The complexity is further amplified in patients with allergic multimorbidity, where co-existing conditions such as food allergy and asthma exacerbate disease burden and management difficulty. In this context, targeted biological therapies offer promising avenues. This case report details the clinical course of a 7-year-old child with a history of severe, early-onset CMA complicated by poorly controlled, severe persistent asthma. We report the dual effect of the anti-IgE monoclonal antibody omalizumab in improving both asthma control and tolerance to high-risk foods, thereby highlighting its potential in managing pediatric allergic multimorbidity.
Case description
The patient, a 7-year-old boy, presented with a complex history of allergic disease initiated in early infancy. A significant family history of allergy was noted, with his mother being diagnosed with allergic conditions, placing him at an increased risk of developing allergies (estimated 20-40%) [7]. His perinatal history was unremarkable, and he was breastfed for the first four months of life. However, introduction of cow’s milk-based formula triggered immediate gastrointestinal symptoms including vomiting within 30 minutes of ingestion, colic, and constipation. Following this reaction, he was transitioned to an extensively hydrolyzed formula which was well tolerated, indicative of early-onset CMA. Furthermore, the patient had been maintained on a strict total milk-free diet since the age of 4 months due to his documented CMA, leading to the development of milk aversion. His persistent allergic burden significantly impacted his quality of life. Surprisingly, he did not develop significant atopic eczema in infancy.

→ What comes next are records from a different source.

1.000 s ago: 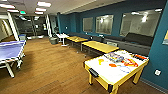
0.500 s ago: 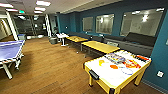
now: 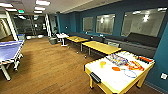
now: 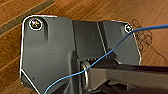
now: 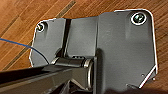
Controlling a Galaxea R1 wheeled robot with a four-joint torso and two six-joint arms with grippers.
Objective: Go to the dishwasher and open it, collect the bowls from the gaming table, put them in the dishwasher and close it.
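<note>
A blue ping-pong table (image 3: 10, 51) stands at the left on the wood floor (image 3: 50, 67). Yellow tables (image 3: 101, 47) line the teal wall (image 3: 75, 22). At the right sits a yellow-framed game table (image 3: 120, 75) with orange pieces. The grippers' state cannot be told, and neither dishwasher nor bowls can be made out.

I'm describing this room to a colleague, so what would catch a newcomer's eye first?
Probably the white-topped game table with yellow edges at the near right, strewn with orange and blue pieces. Next, the blue ping-pong table at the left on the wood floor, and the teal wall with big windows behind yellow tables.
</note>
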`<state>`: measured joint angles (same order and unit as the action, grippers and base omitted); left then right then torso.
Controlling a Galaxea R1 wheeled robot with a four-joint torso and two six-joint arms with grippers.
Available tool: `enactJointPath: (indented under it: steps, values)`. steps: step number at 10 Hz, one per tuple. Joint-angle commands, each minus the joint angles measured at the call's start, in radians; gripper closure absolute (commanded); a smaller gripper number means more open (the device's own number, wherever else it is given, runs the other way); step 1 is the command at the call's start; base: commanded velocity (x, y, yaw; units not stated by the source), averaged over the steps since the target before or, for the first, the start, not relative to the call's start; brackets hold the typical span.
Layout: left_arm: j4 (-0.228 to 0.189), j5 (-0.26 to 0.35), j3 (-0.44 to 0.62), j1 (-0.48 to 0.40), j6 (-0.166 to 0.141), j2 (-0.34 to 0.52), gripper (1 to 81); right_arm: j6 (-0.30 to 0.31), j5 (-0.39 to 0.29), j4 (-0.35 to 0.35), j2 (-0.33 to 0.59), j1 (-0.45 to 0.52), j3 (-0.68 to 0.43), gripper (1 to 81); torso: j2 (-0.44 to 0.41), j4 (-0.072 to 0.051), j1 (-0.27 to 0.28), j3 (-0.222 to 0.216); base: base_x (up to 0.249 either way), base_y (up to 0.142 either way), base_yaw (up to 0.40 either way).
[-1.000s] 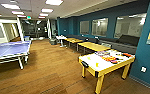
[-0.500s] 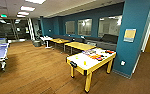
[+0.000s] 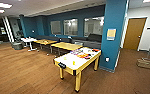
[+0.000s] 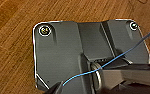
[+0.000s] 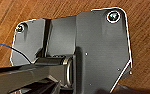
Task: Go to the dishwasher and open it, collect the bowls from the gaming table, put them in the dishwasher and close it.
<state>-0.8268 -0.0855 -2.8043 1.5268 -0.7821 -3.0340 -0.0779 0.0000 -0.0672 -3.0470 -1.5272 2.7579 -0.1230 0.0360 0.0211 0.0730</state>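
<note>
The dishwasher is out of view, and I see no bowls. A yellow-legged game table [image 3: 76,61] with a white top stands on the wooden floor ahead, a little right of the middle; small yellow pieces and colourful flat items lie on it. Both wrist views look down past the robot's dark plate at the wooden floor [image 4: 11,37] [image 5: 146,37].
A blue pillar [image 3: 113,35] rises just behind the game table. Low wooden tables [image 3: 66,45] and a white table [image 3: 28,40] stand further back along a dark sofa [image 3: 91,40]. A brown door [image 3: 133,33] and a box [image 3: 146,63] on the floor are at the right.
The whole head view has swung: the camera turned right. The blue table-tennis table at the left has gone from the picture, and the yellow game table now sits nearer the middle.
</note>
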Motion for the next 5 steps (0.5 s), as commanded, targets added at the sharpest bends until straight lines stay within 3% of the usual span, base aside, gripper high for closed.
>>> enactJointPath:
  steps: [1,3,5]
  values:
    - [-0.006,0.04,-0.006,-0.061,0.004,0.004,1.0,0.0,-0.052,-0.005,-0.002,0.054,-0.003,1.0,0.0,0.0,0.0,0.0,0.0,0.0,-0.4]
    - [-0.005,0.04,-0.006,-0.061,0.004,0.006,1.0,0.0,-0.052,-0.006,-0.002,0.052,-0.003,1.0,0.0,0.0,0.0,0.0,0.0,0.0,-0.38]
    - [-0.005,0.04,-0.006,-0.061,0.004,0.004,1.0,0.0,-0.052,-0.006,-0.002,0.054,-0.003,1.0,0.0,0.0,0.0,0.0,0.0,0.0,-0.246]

His early childhood was further complicated by recurrent episodes of virus-induced wheezing requiring repeated hospitalizations and treatment with ICS and short-acting beta-agonists. These recurrent respiratory issues evolved into severe persistent bronchial asthma, required GINA step 4 treatment, which proved to be poorly controlled despite adherence to guideline-recommended therapy. His asthma regimen included a medium-high dose combination of fluticasone/formoterol, a leukotriene receptor antagonist, and anti-allergic medications. He demonstrated good adherence to his medication regimen and appropriate inhaler technique. Despite this comprehensive approach, he continued to experience frequent asthma exacerbations (3 asthma flares) requiring admissions to hospital, including systemic corticosteroid administration during 2023. The asthma symptoms of our patient were characterized by numerous attacks of wheezing, particularly prominent at night. The presence of distant wheezing indicated significant airway obstruction. In addition to asthma, the patient was diagnosed with mild laryngopharyngeal reflux disease, which is clinically relevant as it may contribute to the observed asthma severity. He exhibited reduced lung function and marked bronchial hyperresponsiveness. Exercise tolerance was limited, sleep quality was impaired, and respiratory infections were often protracted. His Asthma Control Test (ACT) scores consistently ranged between 13 and 16, indicating unsatisfactory asthma control. Elevated fractional exhaled nitric oxide (FeNO) levels, ranging from 45 to 110 ppb, further indicated persistent airway inflammation and an increased risk of asthma exacerbations. Of particular note, the patient experienced two episodes of COVID-19 during the period of 2022-2023, both with flu-like disease courses. He was unvaccinated against COVID-19. As highlighted by research on post-COVID-19 pulmonary sequelae in children by Özdemir, even mild COVID-19 can contribute to persistent respiratory symptoms and functional abnormalities [8].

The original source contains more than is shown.